Caso Herzog: 50 Anos da Ação Contra a Imprensa e o Divisor de Águas da Ditadura

Caso Herzog: 50 anos da morte do jornalista pela ditadura militar. Ação mirava a imprensa e se tornou divisor de águas contra a repressão.
Caso Herzog 50 anos — foto ilustrativa Caso Herzog 50 anos — foto ilustrativa

Há 50 anos, em outubro de 1975, a professora Carmen Sylvia Vidigal Moraes testemunhou cenas chocantes no DOI (Destacamento de Operações de Informações) do 2º Exército. Relatos de tortura, gritos abafados por Música alta e a confissão de castração de um prisioneiro pintavam um quadro sombrio das operações militares. Ela fazia parte de um grupo de quase cem pessoas detidas sob acusação de ligação com o Partido Comunista Brasileiro (PCB), em uma ofensiva coordenada pelo coronel José Barros Paes, chefe da 2.ª Seção do Estado-Maior do 2.º Exército.

A Operação Contra a Imprensa Comunista

A detenção de jornalistas visava desmantelar organizações ligadas ao partido, utilizando a descoberta da gráfica do jornal Voz Operária como justificativa para ações mais amplas contra a suposta “infiltração comunista na imprensa”. Nomes que já constavam em documentos do órgão, como o do jornalista Rodolfo Konder, passaram a ser alvo. A ofensiva, iniciada em outubro, atingiu profissionais da revista Visão e da TV Cultura, do Governo do Estado.

Entre os dias 10 e 17 de outubro, o repórter Paulo Markun tentou alertar Vladimir Herzog, conhecido como Vlado, sobre o perigo. Herzog, que havia passado pelo Estadão e pela BBC, em Londres, assumira a direção de jornalismo da TV Cultura em 1º de setembro. Apesar dos avisos, Herzog manteve-se em São Paulo, trabalhando.

A Prisão e Morte de Vladimir Herzog

No dia 17 de outubro, uma equipe do DOI deteve Markun e sua esposa. Antes de ser levado, Markun pediu que avisassem Herzog. No dia seguinte, homens do DOI foram à TV Cultura para deter Herzog. Após negociação, o jornalista se apresentou no DOI no dia seguinte, 24 de outubro.
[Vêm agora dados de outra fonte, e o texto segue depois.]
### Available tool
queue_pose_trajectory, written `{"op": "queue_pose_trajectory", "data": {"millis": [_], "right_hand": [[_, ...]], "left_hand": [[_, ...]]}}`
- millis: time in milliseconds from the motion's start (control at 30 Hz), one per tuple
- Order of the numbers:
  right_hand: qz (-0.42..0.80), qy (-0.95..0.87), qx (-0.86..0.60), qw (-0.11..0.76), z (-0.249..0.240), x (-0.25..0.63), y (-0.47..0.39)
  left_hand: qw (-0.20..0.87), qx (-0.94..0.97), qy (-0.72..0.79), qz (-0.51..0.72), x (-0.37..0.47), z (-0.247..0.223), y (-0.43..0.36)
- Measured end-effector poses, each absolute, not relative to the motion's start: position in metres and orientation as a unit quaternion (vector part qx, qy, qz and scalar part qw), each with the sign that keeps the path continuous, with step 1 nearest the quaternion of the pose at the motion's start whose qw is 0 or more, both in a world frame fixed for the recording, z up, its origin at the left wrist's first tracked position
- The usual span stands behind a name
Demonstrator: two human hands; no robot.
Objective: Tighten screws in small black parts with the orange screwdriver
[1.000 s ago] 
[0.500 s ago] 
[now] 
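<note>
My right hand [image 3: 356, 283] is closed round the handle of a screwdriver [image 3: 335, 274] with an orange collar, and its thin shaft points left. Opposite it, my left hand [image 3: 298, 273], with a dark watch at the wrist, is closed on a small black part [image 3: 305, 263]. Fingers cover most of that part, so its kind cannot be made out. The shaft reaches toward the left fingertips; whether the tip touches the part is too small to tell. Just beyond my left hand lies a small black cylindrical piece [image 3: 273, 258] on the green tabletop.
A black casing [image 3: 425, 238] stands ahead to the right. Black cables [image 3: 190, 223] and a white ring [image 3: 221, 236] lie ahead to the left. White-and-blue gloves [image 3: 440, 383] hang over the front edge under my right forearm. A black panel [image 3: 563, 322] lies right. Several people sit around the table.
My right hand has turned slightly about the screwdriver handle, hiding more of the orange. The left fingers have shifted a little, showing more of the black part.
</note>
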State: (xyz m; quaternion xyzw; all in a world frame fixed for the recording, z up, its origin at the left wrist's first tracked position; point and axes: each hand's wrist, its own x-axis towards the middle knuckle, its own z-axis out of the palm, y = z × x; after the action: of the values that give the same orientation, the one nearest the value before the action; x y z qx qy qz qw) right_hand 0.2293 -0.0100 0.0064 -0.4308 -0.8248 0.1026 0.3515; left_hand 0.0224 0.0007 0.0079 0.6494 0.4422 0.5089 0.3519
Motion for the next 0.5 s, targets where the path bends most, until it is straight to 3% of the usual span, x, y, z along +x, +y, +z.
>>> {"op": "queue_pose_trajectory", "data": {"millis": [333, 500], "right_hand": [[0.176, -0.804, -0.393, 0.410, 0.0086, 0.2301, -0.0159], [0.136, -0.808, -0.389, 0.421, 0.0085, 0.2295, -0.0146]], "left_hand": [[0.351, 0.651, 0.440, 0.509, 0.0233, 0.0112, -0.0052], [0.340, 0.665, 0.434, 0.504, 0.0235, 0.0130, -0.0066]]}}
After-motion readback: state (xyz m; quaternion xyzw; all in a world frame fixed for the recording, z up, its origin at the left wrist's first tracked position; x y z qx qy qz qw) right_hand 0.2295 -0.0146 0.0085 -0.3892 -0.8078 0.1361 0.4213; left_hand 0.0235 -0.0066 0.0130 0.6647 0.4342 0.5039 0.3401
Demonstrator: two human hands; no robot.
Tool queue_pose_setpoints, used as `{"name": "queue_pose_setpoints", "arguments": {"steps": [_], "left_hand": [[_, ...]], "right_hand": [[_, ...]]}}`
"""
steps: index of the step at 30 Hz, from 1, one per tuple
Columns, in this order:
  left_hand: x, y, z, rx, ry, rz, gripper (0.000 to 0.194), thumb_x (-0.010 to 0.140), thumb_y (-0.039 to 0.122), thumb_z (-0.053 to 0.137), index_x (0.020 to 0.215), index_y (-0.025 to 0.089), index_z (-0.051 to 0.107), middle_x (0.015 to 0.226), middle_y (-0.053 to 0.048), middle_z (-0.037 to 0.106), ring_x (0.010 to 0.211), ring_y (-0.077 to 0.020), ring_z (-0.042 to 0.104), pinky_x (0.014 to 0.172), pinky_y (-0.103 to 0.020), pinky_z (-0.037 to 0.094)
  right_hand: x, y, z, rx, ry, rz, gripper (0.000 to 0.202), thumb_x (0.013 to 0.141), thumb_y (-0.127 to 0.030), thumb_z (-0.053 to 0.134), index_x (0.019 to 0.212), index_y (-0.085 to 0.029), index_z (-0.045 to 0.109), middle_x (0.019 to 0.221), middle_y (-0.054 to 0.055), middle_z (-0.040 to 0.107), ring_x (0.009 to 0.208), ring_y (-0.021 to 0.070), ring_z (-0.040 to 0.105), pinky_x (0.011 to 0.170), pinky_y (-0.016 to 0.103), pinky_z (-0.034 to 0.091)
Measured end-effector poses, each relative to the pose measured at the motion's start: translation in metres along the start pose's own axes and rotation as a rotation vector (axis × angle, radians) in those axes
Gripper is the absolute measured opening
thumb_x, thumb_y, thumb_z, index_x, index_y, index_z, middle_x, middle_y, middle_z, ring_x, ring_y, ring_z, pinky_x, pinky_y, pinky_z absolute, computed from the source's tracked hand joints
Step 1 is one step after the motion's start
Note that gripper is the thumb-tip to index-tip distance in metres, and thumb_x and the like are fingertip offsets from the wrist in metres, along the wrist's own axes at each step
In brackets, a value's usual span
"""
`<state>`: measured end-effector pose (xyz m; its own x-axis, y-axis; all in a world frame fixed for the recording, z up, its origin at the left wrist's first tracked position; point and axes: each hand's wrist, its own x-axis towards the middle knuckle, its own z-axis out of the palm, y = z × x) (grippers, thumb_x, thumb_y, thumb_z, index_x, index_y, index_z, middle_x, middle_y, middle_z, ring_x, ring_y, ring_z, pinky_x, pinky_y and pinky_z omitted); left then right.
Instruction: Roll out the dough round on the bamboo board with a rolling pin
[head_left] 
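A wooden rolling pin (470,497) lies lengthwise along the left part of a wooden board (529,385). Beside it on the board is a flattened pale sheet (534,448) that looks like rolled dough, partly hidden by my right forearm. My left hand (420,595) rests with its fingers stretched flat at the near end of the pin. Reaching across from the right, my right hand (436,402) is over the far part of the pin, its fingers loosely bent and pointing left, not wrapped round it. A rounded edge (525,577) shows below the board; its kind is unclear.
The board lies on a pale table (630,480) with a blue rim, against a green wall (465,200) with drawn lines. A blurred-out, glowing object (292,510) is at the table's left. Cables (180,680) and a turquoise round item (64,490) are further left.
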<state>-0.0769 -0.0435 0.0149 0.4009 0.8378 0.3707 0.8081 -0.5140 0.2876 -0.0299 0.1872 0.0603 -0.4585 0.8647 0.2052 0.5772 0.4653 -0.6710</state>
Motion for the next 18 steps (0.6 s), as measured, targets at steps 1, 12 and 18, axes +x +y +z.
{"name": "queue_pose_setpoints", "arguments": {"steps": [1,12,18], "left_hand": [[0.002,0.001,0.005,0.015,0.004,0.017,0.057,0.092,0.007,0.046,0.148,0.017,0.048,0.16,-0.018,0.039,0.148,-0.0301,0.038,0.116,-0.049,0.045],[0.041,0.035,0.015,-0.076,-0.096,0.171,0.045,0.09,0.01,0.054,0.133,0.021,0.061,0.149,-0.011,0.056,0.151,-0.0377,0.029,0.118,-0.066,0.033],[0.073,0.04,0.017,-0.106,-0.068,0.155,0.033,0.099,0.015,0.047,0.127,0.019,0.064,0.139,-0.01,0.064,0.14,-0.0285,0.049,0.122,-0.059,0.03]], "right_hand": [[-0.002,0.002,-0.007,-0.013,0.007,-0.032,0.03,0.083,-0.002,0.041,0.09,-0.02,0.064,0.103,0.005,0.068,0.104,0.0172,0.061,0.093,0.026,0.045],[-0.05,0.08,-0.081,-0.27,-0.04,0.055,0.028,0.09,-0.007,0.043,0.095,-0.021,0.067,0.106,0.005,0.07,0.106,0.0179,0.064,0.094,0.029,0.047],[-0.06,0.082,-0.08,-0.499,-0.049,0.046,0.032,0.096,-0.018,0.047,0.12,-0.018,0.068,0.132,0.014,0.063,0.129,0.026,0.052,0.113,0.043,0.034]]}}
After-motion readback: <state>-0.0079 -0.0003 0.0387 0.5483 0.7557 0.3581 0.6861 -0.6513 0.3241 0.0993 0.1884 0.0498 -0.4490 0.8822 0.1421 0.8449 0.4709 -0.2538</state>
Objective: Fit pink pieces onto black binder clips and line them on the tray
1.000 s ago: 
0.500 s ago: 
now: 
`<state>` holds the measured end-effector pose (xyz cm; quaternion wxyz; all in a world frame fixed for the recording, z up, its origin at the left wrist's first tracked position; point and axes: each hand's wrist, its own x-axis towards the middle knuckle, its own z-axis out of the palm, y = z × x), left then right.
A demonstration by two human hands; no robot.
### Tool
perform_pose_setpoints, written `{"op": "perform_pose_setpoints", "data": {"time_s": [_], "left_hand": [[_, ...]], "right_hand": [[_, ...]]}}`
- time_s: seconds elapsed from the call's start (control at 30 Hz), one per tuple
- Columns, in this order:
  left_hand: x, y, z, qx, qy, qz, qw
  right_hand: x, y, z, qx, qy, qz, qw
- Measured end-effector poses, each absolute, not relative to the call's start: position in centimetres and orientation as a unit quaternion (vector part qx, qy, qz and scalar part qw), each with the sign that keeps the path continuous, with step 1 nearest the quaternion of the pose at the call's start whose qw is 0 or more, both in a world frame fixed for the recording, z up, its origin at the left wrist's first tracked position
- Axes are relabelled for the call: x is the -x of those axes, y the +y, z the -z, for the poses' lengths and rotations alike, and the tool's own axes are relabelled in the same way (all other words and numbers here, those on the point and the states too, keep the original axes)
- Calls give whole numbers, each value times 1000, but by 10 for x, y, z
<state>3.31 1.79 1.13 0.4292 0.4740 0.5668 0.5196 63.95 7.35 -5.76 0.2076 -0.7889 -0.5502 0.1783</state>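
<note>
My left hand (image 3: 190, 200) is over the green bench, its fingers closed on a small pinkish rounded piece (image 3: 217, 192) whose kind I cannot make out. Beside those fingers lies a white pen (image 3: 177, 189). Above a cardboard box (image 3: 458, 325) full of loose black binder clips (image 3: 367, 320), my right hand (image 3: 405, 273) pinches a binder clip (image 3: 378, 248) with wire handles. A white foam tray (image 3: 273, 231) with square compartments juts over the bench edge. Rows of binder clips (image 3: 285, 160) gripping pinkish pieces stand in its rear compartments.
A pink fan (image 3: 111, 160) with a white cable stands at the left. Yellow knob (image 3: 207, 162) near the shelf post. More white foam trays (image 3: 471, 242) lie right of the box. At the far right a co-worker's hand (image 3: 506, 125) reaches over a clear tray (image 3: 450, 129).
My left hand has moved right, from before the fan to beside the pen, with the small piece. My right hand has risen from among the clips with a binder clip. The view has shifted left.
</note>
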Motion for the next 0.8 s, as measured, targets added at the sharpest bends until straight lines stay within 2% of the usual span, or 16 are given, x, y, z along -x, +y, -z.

No DOI, Herzog foi despido, obrigado a vestir um macacão de prisioneiro e entregue a Pedro Mira Grancieri, conhecido como Pedro Âncora, responsável pela Seção de Interrogatório. Jornalistas detidos nas celas vizinhas ouviram gritos de dor, choques elétricos e agressões, em um interrogatório brutal.

No início da tarde do dia 25, a notícia de um “acidente de trabalho” se espalhou pelo DOI, revelando a morte de Herzog. A versão oficial, que tentou simular um suicídio por enforcamento, foi posteriormente desmentida. Peritos foram acionados para fraudar um laudo e acobertar o assassinato.

Reações e o Legado do Caso Herzog

A morte de Vladimir Herzog gerou forte comoção. Enquanto o ministro do Exército, Sylvio Frota, era brindado em Brasília, o jornalista Mino Carta confrontou o general Golbery do Couto e Silva, chefe da Casa Civil, que desmentiu veementemente a versão do suicídio.

O protesto se estendeu para as ruas: 30 mil estudantes da USP entraram em greve. O Exército emitiu nota defendendo a legalidade das prisões, mas a comoção pública foi maior. Mais de mil jornalistas assinaram uma petição exigindo a verdade. O ato ecumênico na Catedral da Sé, com a presença de 8 mil pessoas e a contundente fala do cardeal d. Paulo Evaristo Arns contra o assassinato, marcou o repúdio à violência do regime.

O caso Herzog foi considerado um “divisor de águas”. O coronel Paes admitiu que, após o episódio, a forma de agir dos militares mudou. O que antes era visto como heroísmo passou a ser associado à criminalidade, apesar de se pautar por normas e diretrizes do Exército. Paes, que faleceu em 2023, carregou consigo a pecha de envolvimento, nunca tendo recebido um obituário que mencionasse sua ligação com a farsa do suicídio de Herzog.

A Memória de Herzog permanece como um símbolo da luta pela liberdade de imprensa e contra a repressão, relembrando os 50 anos de um evento que impactou profundamente a história do Brasil.